Mariposa Symphony Orchestra Presents Tchaikovsky: Rare and Well Done

MARIPOSA – The Mariposa Symphony Orchestra’s (MSO) 2019 spring concerts will exclusively feature the music of Tchaikovsky, ranging from very rare works to the most beloved violin concerto ever written.

The concerts feature renowned guest solo violinist Dr. Ann Miller in the concerto during two performances – one in Mariposa on Saturday, Apr. 6, and a second in Yosemite National Park on Sunday, Apr. 7.

For these spring concerts, MSO Founder/Conductor Les Marsden has programmed music by Russia’s most famous composer spanning nearly the entirety of his composing career. Pyotr Ilyich Tchaikovsky’s familiar Romeo and Juliet Overture will open the program, but in its rarely-heard first version from 1869.

“Though Tchaikovsky radically revised the piece in 1870 and again in 1880, that first inspiration of 1869 is pretty remarkable,” says Marsden. “The famous love themes, the fight music – it’s all there, but utilized differently. Different opening, different ending, different development sections – it makes for a fascinating experience.”

The program will also feature one of the composer’s earliest orchestral successes – the 1866 Overture on the Danish National Hymn – written when he was only 26 years old.

Composed on commission to commemorate the marriage of Russia’s Tsar-in-waiting Alexander II to Denmark’s Princess Dagmar, this rare piece will sound curiously familiar to listeners.
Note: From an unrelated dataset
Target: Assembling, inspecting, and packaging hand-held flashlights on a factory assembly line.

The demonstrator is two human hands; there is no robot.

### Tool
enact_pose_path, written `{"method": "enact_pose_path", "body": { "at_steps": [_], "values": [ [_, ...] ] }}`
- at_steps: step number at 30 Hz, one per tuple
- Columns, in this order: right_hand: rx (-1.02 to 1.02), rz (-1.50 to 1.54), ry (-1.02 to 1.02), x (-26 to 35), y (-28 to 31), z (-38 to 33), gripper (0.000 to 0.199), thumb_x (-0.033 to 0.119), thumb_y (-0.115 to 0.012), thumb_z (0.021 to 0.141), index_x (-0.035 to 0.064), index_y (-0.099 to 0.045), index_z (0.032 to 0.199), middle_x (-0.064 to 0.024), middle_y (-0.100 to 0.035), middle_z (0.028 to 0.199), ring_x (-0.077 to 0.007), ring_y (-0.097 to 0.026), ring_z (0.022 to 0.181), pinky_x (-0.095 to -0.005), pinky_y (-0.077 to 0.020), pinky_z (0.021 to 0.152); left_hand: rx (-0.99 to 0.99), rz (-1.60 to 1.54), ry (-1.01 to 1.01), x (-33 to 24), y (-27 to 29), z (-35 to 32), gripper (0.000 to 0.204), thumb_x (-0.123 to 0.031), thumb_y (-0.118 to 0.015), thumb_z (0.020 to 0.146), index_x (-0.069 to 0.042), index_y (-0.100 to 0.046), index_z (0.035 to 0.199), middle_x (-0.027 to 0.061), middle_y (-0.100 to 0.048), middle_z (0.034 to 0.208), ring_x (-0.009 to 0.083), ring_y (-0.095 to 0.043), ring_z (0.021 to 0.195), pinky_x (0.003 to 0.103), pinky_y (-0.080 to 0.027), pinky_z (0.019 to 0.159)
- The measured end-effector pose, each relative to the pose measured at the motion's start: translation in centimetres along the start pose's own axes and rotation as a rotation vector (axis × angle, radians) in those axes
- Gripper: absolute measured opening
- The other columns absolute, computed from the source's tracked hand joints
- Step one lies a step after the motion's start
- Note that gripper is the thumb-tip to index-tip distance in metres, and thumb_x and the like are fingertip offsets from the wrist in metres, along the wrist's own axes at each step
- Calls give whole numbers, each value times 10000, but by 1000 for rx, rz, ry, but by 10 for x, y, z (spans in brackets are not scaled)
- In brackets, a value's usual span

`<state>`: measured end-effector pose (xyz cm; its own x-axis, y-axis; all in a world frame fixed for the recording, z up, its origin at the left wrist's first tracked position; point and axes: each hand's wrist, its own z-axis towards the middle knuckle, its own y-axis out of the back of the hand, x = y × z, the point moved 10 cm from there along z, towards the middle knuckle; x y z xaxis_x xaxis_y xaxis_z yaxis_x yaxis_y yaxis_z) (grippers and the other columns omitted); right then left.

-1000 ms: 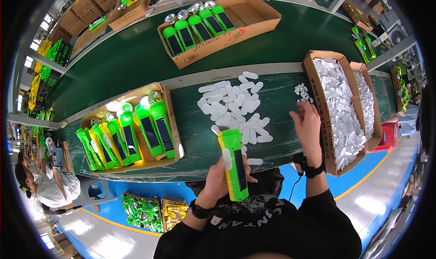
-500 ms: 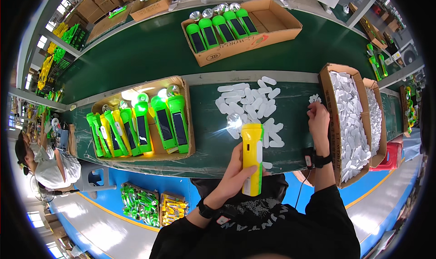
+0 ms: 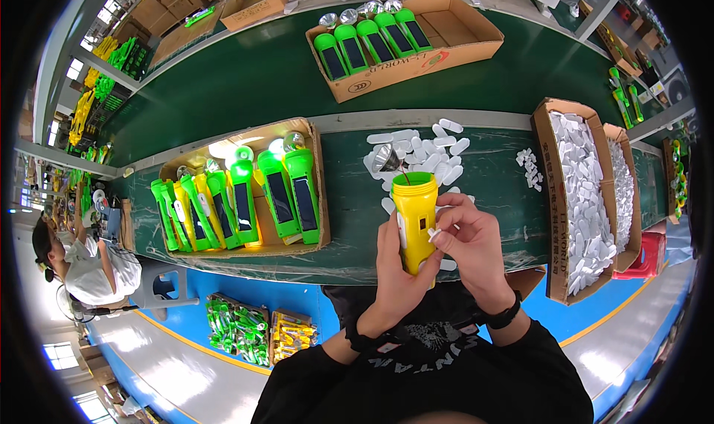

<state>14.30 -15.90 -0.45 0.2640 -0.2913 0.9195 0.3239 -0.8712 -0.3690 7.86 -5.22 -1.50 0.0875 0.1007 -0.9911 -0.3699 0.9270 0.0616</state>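
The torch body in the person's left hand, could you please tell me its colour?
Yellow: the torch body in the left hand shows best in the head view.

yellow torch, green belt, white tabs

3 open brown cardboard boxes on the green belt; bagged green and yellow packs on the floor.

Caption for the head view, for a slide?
Left hand holds a yellow flashlight body; right hand presses a small white piece against it.
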Motion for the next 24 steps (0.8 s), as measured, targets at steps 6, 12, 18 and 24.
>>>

According to Marsden, “there’s a reason for that. Tchaikovsky cleverly quotes not only that Danish tune but also God Save the Tsar, interweaving the two together.
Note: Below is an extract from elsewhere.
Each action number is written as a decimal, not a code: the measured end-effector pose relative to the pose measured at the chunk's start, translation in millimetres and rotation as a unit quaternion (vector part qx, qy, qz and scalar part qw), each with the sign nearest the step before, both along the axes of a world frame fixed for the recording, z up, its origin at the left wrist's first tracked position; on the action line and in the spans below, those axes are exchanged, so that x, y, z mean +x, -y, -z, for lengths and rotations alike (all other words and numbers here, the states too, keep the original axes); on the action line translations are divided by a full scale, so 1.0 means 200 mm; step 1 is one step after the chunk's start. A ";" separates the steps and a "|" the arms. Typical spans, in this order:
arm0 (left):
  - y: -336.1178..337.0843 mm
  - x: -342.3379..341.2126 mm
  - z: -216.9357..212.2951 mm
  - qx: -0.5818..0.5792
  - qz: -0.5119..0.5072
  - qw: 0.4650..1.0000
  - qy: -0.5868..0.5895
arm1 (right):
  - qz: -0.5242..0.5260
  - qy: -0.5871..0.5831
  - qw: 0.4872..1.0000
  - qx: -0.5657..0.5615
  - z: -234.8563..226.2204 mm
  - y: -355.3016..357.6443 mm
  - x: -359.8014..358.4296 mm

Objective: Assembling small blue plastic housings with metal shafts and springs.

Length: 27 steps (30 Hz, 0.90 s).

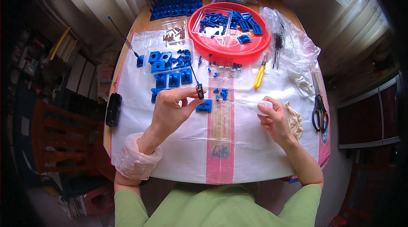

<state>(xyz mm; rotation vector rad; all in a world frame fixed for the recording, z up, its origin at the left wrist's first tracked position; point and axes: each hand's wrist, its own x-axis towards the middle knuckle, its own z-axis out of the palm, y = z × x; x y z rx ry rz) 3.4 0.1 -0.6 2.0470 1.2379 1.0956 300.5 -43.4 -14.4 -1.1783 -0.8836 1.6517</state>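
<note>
The left hand [172,106] pinches a black coiled metal spring with a thin straight rod [199,91], its fingertips hiding the lower coils; whether these meet the blue square plastic base [204,106] below, partly covered by the thumb, I cannot tell; both are near the middle of the table [139,25]; the rod points upward, its long axis leaning toward the far left corner; the right hand [276,117] grasps a small white plastic bottle [264,106], partly hidden by its fingers, its tip hard to make out.

Left hand [172,107] in pinch, right hand [275,118] curled in grip; forearms [302,157] angled inward.
</note>
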 end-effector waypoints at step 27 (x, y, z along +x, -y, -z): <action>0.00 0.00 0.00 0.005 0.009 1.000 -0.003 | -0.007 0.008 1.000 -0.024 0.02 -0.02 -0.02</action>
“Fifteen years later in 1881, when the by-now seasoned composer was writing his 1812 Overture, he re-visited the Danish Overture borrowing from it both in content and style.” As late as 1892, the year before his death, Tchaikovsky proclaimed the rare Danish Overture to be far better music than 1812, a piece known the world over today.

The prelude to Tchaikovsky’s penultimate opera The Queen of Spades (1890) shows the master at the height of his mature powers. The program will close with the 1878 Violin Concerto in D, rejected by violinists for years as too difficult to ever be played. The piece was composed in a flurry of inspiration over a very brief window of time, with the famed Canzonetta second movement composed in only one day.
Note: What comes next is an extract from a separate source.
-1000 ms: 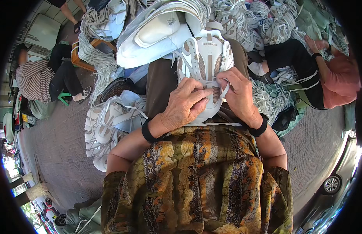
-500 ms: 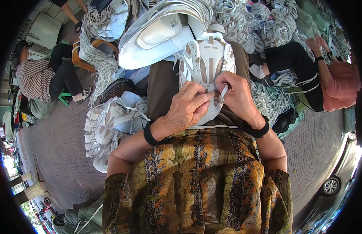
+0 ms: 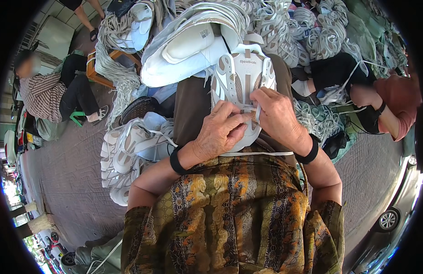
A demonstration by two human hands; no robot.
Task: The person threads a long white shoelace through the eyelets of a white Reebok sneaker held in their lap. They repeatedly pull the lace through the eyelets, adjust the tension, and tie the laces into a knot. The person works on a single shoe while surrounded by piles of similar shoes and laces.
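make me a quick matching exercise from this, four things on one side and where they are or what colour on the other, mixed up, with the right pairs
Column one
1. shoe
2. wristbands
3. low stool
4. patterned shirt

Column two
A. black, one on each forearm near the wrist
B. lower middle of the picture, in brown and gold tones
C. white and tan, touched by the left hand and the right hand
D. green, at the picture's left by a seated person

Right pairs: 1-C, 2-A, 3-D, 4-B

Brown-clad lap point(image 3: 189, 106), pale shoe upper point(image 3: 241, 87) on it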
Championed by 30-year-old virtuoso violinist Adolf Brodsky and finally premiered by him in Vienna in 1881, the piece caused a sensation, instantly establishing itself as a remarkable crowd pleaser, though at that time, Vienna’s most powerful critic Eduard Hanslick scorned the piece as the “…brutal and wretched jollity of a Russian holiday. We see plainly the savage, vulgar faces; we hear curses; we smell vodka.” He claimed it was music which forced its violinist to “tear the instrument to bits, to beat the violin black and blue” and music which ultimately “stinks to the ear.”

Hanslick also panned the music of Verdi, Liszt, Wagner and Bruckner, and particularly despised the Russians, so Tchaikovsky was in good company. Today Hanslick’s place in history rests chiefly on his being so wrong about Tchaikovsky’s violin concerto.

Violinist Dr. Ann Miller – photo courtesy Mariposa Symphony Orchestra

International virtuoso violinist Dr. Ann Miller last appeared with the MSO in 2013, performing Brahms’s Double Concerto with celebrated cellist Ira Lehn. While the standing-ovation audience was still applauding that performance in Yosemite’s Ahwahnee Hotel, Dr. Miller turned to Marsden to express her pleasure at their collaboration and her desire to return to play with the MSO again. Marsden suggested the great Tchaikovsky concerto and they agreed on the spot.

Miller has appeared in concert halls throughout North America, Europe and Asia and enjoys a varied career as a chamber musician, soloist and educator. She made her New York debut as a soloist with the New Juilliard Ensemble in Alice Tully Hall in the North American premiere of David Matthews’s Concerto No. 2.

She has participated in an exchange program between the Juilliard School and the Lucerne Festival Academy that culminated in performances in Switzerland and New York under the direction of the late Pierre Boulez. As a recitalist, Miller frequently collaborates with pianist Sonia Leong and their debut album of music by Beaser, Ysaÿe and Bartók was released in 2015.

An avid chamber musician, Miller is a member of Trio 180. In addition to performing in Canada, Mexico, Maryland, Oregon and Nevada, the trio has concertized throughout California in such venues as the Mondavi Center, Dinkelspiel Auditorium at Stanford University, and the Center for New Music in San Francisco. Trio 180 has also performed Beethoven’s Triple Concerto with the St. John’s Chamber Orchestra.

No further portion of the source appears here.